* TASK *
The response must contain each line of the material that holds "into".

* GIVEN RECORDS *
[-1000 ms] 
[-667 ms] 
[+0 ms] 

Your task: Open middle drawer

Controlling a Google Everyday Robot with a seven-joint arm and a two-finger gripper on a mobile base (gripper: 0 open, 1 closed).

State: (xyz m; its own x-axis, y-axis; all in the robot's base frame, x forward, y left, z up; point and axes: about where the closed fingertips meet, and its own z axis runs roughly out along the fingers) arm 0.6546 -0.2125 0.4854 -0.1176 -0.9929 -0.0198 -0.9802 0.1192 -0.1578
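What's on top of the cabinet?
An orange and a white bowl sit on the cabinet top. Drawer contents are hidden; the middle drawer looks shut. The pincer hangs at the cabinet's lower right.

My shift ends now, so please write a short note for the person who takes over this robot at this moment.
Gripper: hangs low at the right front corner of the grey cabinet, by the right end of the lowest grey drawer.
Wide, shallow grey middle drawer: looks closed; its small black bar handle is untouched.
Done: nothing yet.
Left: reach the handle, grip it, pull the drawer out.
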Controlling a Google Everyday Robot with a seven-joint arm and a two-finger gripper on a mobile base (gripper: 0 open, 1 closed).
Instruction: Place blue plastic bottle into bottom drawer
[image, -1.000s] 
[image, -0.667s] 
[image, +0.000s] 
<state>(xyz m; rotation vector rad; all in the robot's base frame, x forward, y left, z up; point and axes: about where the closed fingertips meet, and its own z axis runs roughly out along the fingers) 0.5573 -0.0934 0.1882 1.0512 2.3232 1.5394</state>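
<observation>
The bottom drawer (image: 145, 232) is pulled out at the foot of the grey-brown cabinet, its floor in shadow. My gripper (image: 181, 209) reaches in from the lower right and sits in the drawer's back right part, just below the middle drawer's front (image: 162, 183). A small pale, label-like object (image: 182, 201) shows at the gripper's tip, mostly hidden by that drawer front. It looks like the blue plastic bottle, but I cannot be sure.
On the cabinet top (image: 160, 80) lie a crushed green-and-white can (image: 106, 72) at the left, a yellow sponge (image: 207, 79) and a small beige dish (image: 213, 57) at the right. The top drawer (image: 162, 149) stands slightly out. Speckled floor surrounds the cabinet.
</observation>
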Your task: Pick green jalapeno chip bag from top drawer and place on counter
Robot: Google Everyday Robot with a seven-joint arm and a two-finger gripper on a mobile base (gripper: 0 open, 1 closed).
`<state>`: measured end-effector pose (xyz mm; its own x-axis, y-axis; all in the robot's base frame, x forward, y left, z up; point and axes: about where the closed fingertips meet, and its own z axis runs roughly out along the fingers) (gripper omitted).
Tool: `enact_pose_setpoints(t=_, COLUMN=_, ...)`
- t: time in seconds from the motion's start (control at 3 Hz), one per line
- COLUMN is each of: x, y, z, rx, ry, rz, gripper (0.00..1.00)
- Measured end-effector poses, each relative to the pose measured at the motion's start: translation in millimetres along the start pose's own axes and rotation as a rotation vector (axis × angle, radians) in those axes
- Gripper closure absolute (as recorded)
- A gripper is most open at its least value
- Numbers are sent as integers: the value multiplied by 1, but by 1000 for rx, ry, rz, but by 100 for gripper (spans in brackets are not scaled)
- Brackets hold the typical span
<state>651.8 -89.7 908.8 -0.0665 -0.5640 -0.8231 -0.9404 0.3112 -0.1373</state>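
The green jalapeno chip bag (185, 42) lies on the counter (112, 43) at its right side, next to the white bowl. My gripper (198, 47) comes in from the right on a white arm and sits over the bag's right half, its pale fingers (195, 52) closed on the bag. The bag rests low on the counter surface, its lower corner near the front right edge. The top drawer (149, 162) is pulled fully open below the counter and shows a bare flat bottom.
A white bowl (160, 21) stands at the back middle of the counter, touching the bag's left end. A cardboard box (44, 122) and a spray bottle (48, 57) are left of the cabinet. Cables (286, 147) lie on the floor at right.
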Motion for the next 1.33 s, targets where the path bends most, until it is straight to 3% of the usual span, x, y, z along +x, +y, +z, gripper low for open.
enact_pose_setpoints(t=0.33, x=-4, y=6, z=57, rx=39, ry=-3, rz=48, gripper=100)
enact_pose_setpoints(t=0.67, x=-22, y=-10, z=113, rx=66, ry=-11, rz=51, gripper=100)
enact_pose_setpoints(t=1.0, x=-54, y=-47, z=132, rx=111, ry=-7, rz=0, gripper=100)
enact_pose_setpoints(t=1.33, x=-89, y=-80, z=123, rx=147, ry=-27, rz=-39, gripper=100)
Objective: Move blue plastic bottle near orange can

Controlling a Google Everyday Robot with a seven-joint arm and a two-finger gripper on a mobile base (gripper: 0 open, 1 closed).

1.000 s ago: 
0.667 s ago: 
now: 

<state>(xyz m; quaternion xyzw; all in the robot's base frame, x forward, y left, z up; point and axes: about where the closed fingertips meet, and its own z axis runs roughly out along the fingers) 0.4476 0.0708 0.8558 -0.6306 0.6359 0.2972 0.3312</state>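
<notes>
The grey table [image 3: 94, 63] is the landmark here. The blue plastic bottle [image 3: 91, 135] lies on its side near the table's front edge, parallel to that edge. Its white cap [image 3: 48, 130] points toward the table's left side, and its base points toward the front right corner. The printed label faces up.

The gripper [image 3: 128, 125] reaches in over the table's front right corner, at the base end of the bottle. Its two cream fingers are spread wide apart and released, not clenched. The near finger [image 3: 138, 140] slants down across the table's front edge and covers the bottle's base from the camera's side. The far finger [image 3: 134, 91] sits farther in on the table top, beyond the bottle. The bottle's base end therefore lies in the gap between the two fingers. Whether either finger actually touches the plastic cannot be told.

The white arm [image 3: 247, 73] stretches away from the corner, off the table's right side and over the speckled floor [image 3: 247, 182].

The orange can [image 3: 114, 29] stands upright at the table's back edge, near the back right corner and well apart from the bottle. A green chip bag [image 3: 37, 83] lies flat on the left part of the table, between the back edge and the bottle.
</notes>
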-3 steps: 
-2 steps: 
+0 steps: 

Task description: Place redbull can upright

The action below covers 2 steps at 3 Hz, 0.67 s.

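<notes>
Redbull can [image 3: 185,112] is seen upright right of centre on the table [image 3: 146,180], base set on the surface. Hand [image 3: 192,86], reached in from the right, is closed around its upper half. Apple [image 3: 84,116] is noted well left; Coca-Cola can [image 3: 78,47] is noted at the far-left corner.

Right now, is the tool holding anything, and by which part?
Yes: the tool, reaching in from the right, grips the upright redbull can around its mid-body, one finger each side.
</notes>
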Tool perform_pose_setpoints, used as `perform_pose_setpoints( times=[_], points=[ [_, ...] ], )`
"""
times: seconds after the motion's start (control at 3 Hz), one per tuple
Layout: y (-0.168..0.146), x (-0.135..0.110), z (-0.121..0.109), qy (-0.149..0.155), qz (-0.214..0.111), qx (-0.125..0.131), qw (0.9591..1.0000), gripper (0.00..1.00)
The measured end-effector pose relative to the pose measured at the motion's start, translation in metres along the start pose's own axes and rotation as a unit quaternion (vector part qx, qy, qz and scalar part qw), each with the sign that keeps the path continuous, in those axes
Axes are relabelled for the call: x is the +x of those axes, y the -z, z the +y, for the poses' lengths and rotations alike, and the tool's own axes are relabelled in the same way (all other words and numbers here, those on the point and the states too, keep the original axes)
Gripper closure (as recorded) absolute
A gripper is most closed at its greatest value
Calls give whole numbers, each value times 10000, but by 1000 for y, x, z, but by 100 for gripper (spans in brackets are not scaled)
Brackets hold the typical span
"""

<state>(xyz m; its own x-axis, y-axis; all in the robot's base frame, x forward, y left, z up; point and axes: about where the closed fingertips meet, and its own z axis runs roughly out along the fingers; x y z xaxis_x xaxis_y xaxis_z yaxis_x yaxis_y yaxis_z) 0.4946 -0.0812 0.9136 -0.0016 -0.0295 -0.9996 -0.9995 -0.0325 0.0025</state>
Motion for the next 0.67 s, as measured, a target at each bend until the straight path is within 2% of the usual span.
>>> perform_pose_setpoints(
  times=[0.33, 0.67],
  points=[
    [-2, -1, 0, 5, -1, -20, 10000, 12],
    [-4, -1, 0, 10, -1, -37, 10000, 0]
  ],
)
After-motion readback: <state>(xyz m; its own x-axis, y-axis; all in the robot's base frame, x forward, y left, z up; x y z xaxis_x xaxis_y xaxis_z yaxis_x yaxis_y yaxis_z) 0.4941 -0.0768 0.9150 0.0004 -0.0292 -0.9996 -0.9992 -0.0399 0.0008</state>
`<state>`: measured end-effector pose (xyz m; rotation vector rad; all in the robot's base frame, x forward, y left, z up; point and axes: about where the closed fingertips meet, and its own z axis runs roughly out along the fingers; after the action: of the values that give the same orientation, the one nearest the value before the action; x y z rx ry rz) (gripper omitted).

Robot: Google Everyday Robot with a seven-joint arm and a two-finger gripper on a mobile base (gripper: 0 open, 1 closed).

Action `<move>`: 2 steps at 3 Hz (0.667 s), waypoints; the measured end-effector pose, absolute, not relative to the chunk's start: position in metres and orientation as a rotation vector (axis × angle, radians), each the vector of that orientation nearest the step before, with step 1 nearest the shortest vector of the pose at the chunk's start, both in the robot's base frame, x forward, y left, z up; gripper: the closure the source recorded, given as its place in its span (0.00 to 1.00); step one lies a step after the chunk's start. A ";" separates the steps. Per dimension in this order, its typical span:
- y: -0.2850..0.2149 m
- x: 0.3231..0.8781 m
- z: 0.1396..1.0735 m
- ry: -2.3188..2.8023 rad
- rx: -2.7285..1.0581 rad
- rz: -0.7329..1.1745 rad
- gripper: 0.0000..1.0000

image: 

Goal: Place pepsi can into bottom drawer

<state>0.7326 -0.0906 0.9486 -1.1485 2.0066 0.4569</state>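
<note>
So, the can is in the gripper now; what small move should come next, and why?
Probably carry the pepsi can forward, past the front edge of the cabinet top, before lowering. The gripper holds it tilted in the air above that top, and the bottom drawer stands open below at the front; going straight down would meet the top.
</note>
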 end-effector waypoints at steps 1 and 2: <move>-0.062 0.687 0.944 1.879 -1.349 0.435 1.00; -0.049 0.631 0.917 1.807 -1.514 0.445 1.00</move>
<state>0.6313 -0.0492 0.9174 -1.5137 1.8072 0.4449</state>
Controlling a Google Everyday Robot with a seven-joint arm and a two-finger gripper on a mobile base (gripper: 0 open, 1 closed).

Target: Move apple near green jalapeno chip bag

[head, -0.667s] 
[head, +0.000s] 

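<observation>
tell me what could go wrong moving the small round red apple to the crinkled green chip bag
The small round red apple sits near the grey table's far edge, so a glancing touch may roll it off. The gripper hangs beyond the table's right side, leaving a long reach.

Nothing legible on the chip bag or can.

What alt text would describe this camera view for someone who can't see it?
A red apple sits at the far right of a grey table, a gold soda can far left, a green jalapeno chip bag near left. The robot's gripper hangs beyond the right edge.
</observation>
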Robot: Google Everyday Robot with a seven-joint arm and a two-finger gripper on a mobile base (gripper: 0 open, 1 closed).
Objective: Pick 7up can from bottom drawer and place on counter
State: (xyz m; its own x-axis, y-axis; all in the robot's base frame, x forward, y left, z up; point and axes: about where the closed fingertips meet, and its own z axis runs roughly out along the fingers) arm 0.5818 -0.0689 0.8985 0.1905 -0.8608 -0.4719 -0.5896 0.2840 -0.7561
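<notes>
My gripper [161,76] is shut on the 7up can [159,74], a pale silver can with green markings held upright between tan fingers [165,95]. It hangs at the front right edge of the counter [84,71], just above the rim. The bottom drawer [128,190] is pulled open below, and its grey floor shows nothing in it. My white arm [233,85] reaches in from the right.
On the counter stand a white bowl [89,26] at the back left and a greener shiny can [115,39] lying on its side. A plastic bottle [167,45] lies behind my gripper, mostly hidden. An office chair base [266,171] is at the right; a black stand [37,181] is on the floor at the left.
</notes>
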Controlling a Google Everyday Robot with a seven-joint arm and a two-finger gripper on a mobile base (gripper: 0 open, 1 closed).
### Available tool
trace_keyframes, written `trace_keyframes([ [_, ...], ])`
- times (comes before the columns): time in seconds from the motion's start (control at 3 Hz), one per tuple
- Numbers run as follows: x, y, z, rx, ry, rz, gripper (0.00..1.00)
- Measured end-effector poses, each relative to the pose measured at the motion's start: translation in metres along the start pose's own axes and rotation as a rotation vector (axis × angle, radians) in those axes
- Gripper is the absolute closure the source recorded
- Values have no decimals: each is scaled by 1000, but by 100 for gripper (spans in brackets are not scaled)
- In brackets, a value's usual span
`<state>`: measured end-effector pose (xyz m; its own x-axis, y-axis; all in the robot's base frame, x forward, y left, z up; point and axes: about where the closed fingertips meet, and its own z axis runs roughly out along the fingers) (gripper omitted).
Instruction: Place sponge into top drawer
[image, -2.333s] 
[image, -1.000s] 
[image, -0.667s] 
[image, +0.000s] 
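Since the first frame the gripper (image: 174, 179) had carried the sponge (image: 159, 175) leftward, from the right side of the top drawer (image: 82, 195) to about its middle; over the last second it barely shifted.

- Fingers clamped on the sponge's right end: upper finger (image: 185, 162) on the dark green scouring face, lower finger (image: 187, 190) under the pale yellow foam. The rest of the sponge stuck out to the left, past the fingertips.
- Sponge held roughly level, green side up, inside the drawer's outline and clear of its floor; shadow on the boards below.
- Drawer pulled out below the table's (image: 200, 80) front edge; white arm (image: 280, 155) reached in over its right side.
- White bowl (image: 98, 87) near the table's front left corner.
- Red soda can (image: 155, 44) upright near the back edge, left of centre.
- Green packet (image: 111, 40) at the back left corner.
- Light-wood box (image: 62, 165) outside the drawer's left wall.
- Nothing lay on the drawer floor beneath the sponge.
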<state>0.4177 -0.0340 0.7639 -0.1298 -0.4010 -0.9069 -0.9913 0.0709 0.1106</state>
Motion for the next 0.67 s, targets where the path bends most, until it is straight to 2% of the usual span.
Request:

* EXERCISE OUTPUT *
Instruction: Place blue plastic bottle into bottom drawer
Goal: Place pepsi can into bottom drawer
Instruction: Place sponge into top drawer

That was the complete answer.